Any older (30+) applicants here can offer some emotional support hah

My dream has always been to attend McGill med school. I'm applying for the Fall 2022 admission, and as I complete my CV, workbook, and prep for the casper, I question my initial confidence. I reflect on my past experiences, and ask myself, am I too old for this? It's become so competitive that I feel like that all of this effort will lead to a disappointing and inevitable rejection. That rejection does take a toll, and it won't be fun to go through that all over again. I  say this because I know the feeling. Was rejected from McGill during the 2017-2018 admission cycle.

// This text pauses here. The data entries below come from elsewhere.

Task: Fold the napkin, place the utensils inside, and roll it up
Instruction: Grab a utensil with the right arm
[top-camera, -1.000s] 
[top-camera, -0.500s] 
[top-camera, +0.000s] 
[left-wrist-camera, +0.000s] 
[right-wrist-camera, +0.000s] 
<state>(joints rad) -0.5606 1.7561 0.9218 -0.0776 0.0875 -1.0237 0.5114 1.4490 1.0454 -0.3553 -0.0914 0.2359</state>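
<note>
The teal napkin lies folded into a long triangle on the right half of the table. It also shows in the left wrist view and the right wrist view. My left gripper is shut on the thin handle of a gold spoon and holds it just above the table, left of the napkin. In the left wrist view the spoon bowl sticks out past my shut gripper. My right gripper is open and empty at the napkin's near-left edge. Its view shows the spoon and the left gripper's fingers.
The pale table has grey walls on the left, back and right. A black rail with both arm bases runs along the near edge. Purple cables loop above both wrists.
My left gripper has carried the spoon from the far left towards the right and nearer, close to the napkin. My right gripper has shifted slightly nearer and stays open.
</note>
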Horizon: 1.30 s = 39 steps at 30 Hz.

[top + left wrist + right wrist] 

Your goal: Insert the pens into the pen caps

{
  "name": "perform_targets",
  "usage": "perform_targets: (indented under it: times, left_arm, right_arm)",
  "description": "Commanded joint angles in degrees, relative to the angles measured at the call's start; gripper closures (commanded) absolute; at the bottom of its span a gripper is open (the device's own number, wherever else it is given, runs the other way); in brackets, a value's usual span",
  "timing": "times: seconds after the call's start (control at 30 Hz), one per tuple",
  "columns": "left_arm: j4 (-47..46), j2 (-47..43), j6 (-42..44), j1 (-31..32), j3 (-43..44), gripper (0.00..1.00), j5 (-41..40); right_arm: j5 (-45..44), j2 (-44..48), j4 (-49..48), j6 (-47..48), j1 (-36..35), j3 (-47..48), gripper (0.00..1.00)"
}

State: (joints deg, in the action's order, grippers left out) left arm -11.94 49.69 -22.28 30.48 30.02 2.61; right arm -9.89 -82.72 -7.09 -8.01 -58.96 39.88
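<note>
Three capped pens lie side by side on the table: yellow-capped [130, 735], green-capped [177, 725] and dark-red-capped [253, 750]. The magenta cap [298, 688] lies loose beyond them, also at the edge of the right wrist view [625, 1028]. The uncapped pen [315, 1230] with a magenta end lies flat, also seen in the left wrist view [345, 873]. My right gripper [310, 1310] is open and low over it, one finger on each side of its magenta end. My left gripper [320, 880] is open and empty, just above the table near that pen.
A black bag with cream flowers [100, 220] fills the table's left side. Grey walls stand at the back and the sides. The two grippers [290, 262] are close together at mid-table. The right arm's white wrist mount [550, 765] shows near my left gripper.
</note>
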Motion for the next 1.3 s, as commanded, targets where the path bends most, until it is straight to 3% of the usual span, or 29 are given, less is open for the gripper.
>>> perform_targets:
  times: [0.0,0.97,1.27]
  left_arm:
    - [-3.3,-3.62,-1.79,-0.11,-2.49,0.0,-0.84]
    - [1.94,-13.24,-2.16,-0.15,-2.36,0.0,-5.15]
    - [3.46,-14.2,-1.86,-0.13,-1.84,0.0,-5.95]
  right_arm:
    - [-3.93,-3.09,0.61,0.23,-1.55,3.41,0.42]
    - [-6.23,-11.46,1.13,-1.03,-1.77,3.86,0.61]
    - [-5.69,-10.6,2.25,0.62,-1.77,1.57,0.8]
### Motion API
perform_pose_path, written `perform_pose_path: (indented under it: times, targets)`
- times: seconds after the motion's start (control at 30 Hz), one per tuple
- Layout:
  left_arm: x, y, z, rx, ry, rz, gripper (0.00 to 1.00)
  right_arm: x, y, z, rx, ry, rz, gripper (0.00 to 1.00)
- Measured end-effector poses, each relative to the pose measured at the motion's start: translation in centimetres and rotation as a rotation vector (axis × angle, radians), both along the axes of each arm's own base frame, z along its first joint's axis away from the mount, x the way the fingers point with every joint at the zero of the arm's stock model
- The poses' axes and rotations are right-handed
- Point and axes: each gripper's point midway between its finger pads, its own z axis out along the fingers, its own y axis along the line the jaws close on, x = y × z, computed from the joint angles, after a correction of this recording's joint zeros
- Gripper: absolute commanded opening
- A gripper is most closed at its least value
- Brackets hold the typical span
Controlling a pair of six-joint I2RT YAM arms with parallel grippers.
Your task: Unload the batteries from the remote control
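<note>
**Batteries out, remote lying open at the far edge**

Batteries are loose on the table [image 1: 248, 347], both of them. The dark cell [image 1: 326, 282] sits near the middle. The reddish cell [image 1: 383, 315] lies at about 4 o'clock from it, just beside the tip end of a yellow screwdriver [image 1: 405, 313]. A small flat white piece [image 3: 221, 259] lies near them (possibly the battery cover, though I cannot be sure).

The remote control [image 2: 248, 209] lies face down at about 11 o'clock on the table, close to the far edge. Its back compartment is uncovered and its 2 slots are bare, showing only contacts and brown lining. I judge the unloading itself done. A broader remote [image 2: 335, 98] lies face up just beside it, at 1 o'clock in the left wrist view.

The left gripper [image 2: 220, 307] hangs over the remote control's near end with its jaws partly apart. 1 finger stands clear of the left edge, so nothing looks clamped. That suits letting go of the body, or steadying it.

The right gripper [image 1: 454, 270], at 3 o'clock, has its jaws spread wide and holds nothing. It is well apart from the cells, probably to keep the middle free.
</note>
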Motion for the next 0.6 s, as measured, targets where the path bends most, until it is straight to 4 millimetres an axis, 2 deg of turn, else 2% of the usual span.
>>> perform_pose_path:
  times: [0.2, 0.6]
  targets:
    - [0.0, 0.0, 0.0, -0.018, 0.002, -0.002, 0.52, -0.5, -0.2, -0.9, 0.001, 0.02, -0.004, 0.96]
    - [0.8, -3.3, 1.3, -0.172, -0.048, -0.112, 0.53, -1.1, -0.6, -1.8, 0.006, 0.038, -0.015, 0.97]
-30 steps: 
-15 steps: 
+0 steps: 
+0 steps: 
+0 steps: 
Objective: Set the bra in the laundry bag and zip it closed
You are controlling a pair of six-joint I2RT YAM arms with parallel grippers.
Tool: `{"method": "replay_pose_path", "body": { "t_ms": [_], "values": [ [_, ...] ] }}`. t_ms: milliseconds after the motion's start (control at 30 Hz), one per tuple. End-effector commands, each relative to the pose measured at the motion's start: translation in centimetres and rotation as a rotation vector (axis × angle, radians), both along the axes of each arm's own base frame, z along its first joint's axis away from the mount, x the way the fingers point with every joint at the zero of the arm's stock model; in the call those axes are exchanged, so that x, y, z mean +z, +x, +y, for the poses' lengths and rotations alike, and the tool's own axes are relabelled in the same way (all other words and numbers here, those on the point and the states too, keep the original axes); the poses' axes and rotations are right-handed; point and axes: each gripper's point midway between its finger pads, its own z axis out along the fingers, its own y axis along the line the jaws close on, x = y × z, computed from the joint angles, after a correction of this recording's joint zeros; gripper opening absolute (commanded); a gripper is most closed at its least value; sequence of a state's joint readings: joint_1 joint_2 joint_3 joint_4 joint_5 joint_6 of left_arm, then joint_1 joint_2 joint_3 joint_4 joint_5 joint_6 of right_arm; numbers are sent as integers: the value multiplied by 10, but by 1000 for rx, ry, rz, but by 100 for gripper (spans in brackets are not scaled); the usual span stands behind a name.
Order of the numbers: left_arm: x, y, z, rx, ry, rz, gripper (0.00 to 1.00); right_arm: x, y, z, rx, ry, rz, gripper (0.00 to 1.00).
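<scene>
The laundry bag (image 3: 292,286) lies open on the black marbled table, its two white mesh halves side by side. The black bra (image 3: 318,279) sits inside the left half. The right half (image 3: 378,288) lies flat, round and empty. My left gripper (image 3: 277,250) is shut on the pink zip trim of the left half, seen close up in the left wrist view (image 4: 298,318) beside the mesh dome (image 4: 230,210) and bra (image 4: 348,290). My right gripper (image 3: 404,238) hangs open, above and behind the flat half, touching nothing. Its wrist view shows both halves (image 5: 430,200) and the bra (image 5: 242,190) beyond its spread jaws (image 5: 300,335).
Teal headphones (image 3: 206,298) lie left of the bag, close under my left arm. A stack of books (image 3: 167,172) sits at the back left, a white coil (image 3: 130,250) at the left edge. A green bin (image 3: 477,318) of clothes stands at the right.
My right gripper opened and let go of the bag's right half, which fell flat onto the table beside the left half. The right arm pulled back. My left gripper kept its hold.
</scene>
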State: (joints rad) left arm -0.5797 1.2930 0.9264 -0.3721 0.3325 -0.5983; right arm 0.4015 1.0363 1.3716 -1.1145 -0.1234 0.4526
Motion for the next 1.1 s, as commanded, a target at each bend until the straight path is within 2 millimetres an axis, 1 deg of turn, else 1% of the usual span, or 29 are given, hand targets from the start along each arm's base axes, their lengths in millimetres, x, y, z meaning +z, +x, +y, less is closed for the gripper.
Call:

I'm a QC resident (raised in the south shore). Have a great health informatics career in the public sector, decent research experience, been volunteering at hospice for the past decade (still am), and I got your typical extra curriculars. Currently, I'm a second degree applicant with gpa of 3.81. Yr1: ~3.67, Yr2: ~3.95  During the 2017-2018 cycle, I applied with a 3.2 and got shot down pre-interview (no surprise). Although, this was when McGill did provide rankings on Casper, CV. Surprisingly, I ranked 170s/800s on the non-academic but got destroyed in the academic portion (700s/800s). I'm back at this, 4 years later, and feeling like it's going to be another inevitable rejection. Any one got advice for applying a second time, especially at an older age?

Putting aside my gloomy rant, want to say best of luck to other applicants this cycle :)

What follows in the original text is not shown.